WHAT THE TASK REQUIRES:
What lines in the records below contain the string "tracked"? Copy every one.

Data records:

#####

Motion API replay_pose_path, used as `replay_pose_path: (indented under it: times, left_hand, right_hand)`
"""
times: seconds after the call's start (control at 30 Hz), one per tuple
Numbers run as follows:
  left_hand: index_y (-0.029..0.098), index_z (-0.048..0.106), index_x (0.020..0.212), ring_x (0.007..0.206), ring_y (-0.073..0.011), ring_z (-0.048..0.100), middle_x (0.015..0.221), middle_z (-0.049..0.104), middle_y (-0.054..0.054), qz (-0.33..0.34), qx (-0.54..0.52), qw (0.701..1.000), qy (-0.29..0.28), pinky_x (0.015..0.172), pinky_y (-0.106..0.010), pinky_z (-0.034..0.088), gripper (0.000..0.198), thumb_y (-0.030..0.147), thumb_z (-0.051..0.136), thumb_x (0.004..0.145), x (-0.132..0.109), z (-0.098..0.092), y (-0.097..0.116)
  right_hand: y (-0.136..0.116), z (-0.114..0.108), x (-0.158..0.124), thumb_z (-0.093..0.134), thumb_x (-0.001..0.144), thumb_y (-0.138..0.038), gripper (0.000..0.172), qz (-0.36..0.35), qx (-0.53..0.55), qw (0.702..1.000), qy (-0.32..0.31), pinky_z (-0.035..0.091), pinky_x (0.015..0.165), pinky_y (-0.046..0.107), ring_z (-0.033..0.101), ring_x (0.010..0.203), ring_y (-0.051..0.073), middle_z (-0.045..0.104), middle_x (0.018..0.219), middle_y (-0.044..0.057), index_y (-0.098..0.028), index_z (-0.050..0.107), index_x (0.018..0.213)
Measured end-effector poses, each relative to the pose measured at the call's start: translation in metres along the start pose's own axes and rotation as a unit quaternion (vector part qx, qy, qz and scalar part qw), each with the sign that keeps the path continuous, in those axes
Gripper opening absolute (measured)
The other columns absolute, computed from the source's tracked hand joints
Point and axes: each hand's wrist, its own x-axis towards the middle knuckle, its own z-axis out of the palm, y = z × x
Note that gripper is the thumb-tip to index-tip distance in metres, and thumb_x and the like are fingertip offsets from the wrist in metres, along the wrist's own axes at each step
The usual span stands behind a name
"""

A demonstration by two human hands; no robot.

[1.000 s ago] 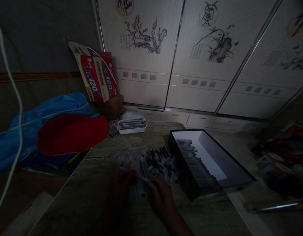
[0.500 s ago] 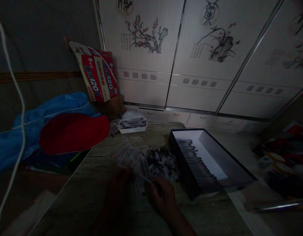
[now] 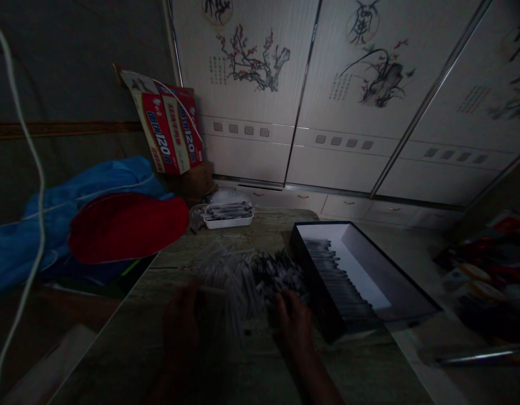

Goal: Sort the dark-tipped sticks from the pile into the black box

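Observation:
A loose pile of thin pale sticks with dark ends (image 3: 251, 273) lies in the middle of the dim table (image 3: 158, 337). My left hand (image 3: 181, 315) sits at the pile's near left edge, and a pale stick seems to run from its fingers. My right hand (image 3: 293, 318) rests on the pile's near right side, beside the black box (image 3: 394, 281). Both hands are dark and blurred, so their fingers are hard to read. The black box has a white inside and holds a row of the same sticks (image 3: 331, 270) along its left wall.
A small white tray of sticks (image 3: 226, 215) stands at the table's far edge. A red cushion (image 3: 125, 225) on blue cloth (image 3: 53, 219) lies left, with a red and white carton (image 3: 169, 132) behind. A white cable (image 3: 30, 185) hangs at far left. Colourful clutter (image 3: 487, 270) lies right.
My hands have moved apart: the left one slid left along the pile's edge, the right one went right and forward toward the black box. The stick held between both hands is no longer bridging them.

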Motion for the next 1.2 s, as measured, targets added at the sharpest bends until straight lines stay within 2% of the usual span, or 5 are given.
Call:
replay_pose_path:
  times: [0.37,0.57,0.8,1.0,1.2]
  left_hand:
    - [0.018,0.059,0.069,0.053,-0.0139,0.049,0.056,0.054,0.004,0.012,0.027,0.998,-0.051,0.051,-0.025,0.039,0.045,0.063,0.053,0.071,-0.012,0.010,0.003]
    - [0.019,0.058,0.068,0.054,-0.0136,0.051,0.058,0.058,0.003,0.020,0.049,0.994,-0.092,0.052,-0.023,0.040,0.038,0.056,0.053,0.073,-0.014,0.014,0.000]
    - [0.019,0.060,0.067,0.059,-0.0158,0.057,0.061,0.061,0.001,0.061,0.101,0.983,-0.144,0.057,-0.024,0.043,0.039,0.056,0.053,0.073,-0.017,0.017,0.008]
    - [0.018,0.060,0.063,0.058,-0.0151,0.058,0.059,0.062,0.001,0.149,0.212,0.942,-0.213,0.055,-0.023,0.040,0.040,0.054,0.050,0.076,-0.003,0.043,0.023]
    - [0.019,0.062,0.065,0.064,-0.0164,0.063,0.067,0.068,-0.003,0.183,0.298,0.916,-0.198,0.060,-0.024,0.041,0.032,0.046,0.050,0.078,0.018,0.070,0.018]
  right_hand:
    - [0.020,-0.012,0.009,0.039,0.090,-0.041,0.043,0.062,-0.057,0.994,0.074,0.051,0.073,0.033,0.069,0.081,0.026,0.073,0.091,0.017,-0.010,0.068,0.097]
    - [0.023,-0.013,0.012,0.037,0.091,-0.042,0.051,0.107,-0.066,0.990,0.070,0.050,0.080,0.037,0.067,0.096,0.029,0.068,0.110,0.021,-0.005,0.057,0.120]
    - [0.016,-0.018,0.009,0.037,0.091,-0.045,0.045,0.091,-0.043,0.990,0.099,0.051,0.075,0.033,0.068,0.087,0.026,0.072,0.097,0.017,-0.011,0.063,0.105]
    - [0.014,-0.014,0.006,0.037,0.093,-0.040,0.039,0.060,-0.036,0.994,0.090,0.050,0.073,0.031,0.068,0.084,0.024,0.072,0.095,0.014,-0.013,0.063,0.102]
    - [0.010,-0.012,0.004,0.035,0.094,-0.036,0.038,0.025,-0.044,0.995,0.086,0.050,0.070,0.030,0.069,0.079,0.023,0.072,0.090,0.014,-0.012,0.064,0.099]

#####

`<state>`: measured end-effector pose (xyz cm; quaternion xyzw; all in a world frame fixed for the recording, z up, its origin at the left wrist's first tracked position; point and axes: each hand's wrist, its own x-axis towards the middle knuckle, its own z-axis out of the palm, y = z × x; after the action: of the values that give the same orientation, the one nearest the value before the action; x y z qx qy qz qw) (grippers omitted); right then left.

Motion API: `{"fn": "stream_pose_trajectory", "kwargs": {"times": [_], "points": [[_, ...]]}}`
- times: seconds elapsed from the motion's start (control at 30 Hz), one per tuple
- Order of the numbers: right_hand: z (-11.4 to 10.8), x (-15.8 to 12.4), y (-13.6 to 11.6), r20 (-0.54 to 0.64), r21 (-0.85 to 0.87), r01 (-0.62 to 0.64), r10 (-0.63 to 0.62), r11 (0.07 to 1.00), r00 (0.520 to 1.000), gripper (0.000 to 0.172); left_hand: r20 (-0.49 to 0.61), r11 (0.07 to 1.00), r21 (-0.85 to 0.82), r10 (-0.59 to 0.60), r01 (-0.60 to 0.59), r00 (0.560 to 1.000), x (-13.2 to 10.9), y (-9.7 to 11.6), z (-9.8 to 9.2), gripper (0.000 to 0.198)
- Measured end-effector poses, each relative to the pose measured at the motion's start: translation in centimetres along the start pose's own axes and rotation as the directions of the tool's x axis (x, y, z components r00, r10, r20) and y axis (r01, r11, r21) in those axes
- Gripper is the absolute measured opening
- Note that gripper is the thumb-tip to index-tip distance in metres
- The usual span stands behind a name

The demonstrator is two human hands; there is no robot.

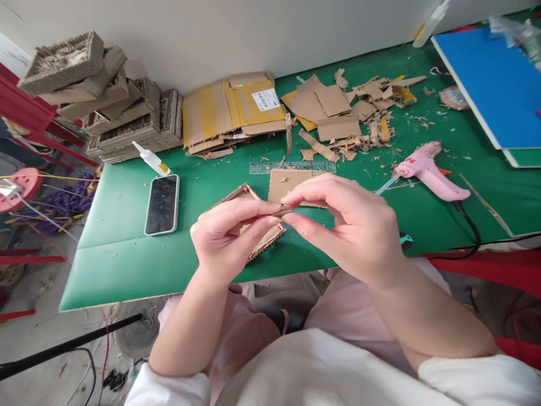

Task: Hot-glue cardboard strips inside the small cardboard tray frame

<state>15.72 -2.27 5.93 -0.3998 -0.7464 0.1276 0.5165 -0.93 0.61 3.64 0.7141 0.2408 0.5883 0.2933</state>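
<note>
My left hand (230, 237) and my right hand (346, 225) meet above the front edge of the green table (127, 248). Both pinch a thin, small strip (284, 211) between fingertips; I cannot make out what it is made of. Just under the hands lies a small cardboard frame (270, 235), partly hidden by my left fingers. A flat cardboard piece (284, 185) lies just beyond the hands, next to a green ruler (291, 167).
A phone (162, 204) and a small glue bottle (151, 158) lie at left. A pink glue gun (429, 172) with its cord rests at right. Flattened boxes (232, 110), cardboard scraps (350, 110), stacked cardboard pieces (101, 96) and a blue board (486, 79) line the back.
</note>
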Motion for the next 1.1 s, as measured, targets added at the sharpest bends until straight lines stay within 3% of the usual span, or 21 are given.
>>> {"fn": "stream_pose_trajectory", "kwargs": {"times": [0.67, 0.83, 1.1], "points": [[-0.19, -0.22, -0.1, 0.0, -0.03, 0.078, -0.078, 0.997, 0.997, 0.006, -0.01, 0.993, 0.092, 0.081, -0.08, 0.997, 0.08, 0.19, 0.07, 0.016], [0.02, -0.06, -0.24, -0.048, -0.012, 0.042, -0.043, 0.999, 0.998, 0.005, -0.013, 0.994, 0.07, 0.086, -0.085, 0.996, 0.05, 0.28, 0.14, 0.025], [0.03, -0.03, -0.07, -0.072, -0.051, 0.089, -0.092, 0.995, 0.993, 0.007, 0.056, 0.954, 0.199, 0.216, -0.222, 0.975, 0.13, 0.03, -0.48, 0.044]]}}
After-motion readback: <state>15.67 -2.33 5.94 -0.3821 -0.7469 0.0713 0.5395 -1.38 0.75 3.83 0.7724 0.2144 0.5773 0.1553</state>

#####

EXPECTED ANSWER:
The other columns absolute, computed from the source's tracked hand joints
`<state>`: measured end-effector pose (xyz cm; quaternion xyzw; all in a world frame fixed for the recording, z up, its origin at the left wrist's first tracked position; point and axes: each hand's wrist, its own x-axis towards the middle knuckle, its own z-axis out of the palm, y = z × x; after the action: of the values that give the same orientation, the one nearest the value before the action; x y z qx qy qz qw) (grippers omitted); right then left.

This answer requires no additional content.